Entre las penas constatadas, catorce personas sufrieron algún tipo de prisión o confinamiento por orden del tribunal. Hubo castigo de azotes para trece personas. Con una curiosidad: a Antonia Lucas „acusada de embustera supersticiosa y sospecha de sodomita„ los doscientos azotes de pena se le conmutaron por dos años más de destierro debido a la carencia de verdugo en Valencia en aquel momento de 1742.

Las penas de destierro fueron múltiples: desde los 17 casos en los que se obligó al culpable de delitos de magia a abandonar su ciudad, hasta los tres casos en los que se lo deportó fuera de España. A veces con saña: a María Montoya „gitana saca-tesoros„ se la quería aislar de todos los lugares con los que había tenido relación. Por sentencia iba a recibir «doscientos azotes por las calles públicas y acostumbradas de esta ciudad, y desterrada de ella y su reyno, y de la ciudad de Toledo, y villas de Ocaña, Cifuentes, Budia, Torija, Alcázar de San Juan, y villa de Madrid, corte de su Magestad».

De curanderos a «buscatesoros»

El mosaico de historias recopiladas por la historiadora María Luisa Pedrós Ciurana, bajo la dirección del catedrático Rafael Benítez, proporcionan material para una novela. Pero la investigación no se queda en la anécdota de las microhistorias.

La tesis doctoral identifica prácticas que perseguían como objetivo la manutención diaria, la sanación de enfermedades, el enriquecimiento rápido, la solución a un problema amoroso o el maleficio para atemorizar a los miembros de una comunidad.
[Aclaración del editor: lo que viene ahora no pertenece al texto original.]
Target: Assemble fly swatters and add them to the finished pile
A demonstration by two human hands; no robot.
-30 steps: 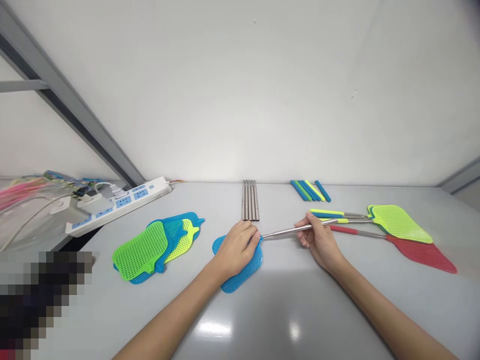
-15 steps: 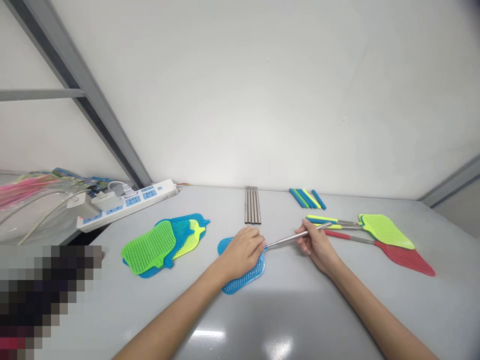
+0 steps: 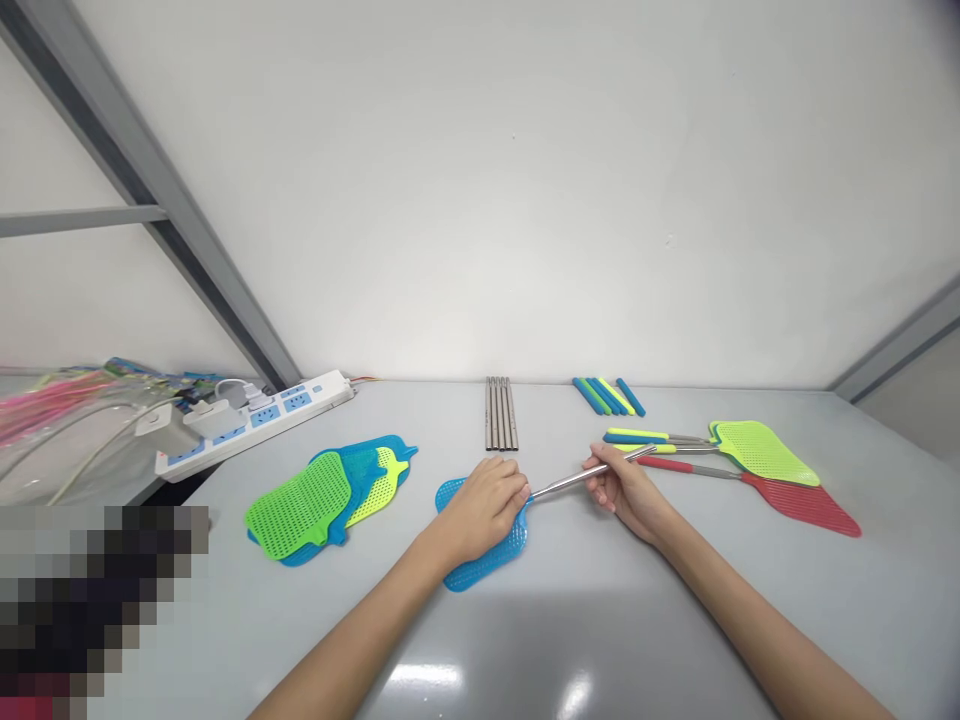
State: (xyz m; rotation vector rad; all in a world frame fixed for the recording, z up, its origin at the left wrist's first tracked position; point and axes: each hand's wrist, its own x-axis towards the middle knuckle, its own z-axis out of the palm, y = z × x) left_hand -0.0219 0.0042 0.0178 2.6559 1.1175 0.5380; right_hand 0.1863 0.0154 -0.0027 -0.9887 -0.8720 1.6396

Se distingue la magia maléfica o demoníaca, la superstición, la hechicería, la brujería, lo sobrenatural, lo preternatural, etc. Los casos más abundantes son los relativos al amor. Bien sea para lograr el afecto de un hombre concreto que les proponga matrimonio, atraer a muchos hombres que proporcionen regalos y protección, recuperar el amor de un amante perdido o reconquistar a un marido ausente mediante conjuros, oraciones, invocaciones.
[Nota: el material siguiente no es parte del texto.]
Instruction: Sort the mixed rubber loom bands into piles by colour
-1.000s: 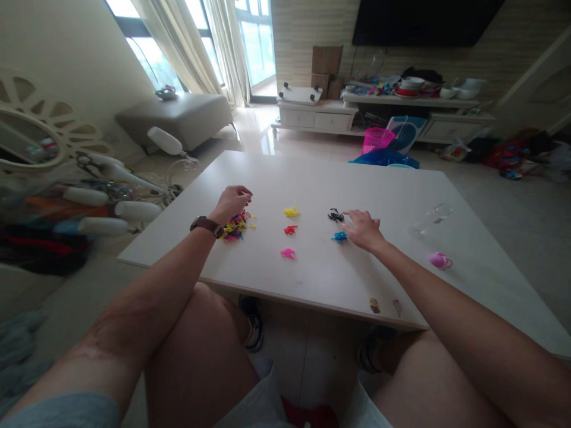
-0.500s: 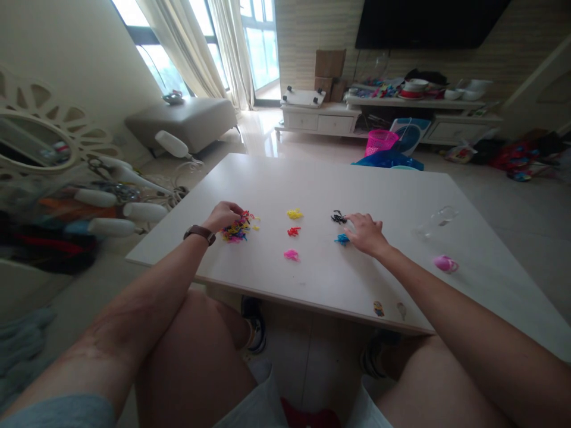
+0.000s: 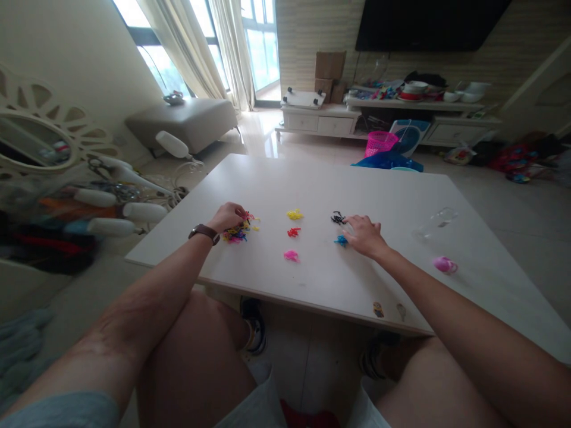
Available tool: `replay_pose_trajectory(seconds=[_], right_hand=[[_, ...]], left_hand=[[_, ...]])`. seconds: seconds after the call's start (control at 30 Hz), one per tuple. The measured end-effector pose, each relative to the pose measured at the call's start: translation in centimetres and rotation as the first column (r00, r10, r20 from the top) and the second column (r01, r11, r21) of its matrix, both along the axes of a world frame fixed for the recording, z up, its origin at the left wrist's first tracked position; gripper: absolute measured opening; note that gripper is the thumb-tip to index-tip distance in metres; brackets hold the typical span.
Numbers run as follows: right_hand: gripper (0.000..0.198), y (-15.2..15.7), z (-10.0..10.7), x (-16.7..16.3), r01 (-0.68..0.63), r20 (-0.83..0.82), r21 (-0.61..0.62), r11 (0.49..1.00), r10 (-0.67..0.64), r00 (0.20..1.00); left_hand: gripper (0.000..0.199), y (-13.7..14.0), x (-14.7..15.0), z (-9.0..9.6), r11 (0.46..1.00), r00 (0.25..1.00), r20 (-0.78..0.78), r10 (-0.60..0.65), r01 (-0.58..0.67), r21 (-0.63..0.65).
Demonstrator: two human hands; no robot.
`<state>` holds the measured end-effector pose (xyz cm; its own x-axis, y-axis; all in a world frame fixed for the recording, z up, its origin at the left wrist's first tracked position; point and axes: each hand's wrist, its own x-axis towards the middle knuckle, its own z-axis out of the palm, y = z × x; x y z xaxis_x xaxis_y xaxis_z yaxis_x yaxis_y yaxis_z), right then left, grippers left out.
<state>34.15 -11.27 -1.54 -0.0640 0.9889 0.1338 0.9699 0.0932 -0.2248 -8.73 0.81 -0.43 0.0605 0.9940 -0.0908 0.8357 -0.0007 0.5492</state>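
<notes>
Person's left hand: fingertips at far side of mixed pile, left part of white table; whether anything is pinched, cannot tell | Right hand: thumb and forefinger apart, close by black pile and blue pile | Between hands, far to near: yellow pile, red pile, pink pile

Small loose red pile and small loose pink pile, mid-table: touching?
Apart. The head view shows a bare strip of rectangular white table between the small loose red pile and the small loose pink pile, which lies nearer the person.
</notes>
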Motion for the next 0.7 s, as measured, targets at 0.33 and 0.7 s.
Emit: replay_pose_trajectory(seconds=[0.33, 0.7], right_hand=[[0.037, -0.16, 0.20, -0.17, -0.004, -0.006, -0.025, 1.000, 0.003, 1.000], [0.036, -0.05, -0.21, -0.03, -0.013, 0.002, -0.032, 0.999, 0.013, 1.000]], left_hand=[[0.018, 0.13, 0.08, 0.28, 0.999, 0.995, 0.096, 0.028, -0.031, 0.030], [0.018, 0.45, -0.44, -0.12, 0.998, 0.990, 0.139, 0.015, -0.023, 0.056]])
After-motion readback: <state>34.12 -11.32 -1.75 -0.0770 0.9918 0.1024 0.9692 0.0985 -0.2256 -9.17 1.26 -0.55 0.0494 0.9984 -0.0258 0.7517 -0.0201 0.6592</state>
El estudio a fondo de cada caso ha permitido a la autora descubrir un hecho relevante: «Se constata la existencia de la necesidad económica como una de las razones principales para provocar tal atracción de la voluntad de uno o varios hombres. Algunas de las mujeres analizadas parecen ejercer alguna suerte de prostitución taimada, buscando siempre nuevos valedores que les ofrezcan regalos, manutención y protección, otras buscan en el matrimonio el sostén económico que las aparte de su mala situación, mientras que otras, sabedoras de la imposibilidad de tomar un nuevo marido sin constatar que el marido huido o desaparecido ha muerto, persiguen su vuelta para que las rescate de la situación de indefensión que su partida ha producido». El amor o el sexo eran, a veces, «la barrera entre la supervivencia y la indigencia». Lo llamaban amor cuando querían decir sustento.

Sostiene la investigadora que la magia, lo maravilloso y lo supersticioso «impregnan la vida, la imaginación y las creencias de la sociedad valenciana del siglo XVIII». En el estudio aparecen desgranados los procesos contra estafadores de tesoros ocultos o farsantes investidos de curanderos, saludadores y hechiceras que aseguraban curar enfermedades a cambio de dinero o alimentos. Nada de ello era tolerable. El Santo Oficio se encargaba de que la fe católica no perdiera el monopolio de lo sobrenatural.